■ WHAT THE EXERCISE ASKS ■
An unchanged copy of all the lines below is expected, and it should contain no pictures.

■ SUPPLIED DATA ■
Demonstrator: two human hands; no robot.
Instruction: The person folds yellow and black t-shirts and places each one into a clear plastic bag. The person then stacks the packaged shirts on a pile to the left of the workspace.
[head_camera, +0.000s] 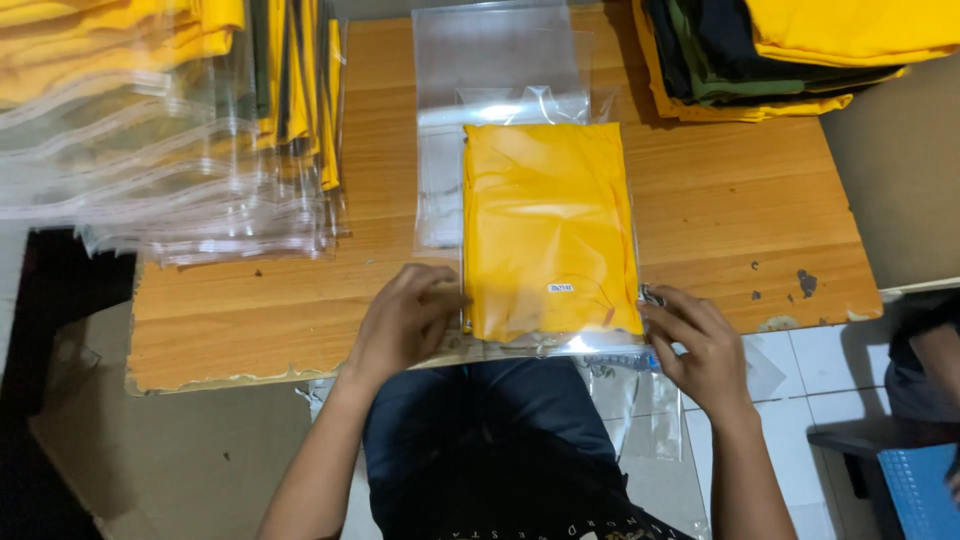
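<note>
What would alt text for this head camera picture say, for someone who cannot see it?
Two bare hands, left hand and right hand, grip the near corners of a folded yellow shirt in a clear plastic bag on a wooden table. Bagged shirts are stacked at left, folded clothes at top right.

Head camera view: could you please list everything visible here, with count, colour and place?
Folded garment: one, yellow, inside a clear bag at the table's middle.
Clear bag: one around the garment, more empty ones under and beyond it; count unclear.
Bagged garments: a stack, mostly yellow, some with dark stripes, far left of the table; count unclear.
Unbagged folded garments: a pile, yellow, black and dark green, far right corner.
Table: one, brown wood, worn at the near edge.
Cardboard: brown, on the floor at left.
Stool: blue, lower right.
Left hand: fingers on the bag's near left edge.
Right hand: fingers at its near right corner.
</note>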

■ SOLUTION TO THE PROBLEM ■
Demonstrator: two human hands; no robot.
Instruction: The person folds yellow and black t-shirts and places each one into a clear plastic bag. The person then stacks the packaged shirts on a pile to the left of the workspace.
[head_camera, +0.000s] 
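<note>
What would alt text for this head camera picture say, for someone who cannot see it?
Two bare hands, left hand and right hand, grip the near corners of a folded yellow shirt in a clear plastic bag on a wooden table. Bagged shirts are stacked at left, folded clothes at top right.

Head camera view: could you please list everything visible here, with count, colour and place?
Folded garment: one, yellow, inside a clear bag at the table's middle.
Clear bag: one around the garment, more empty ones under and beyond it; count unclear.
Bagged garments: a stack, mostly yellow, some with dark stripes, far left of the table; count unclear.
Unbagged folded garments: a pile, yellow, black and dark green, far right corner.
Table: one, brown wood, worn at the near edge.
Cardboard: brown, on the floor at left.
Stool: blue, lower right.
Left hand: fingers on the bag's near left edge.
Right hand: fingers at its near right corner.
</note>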

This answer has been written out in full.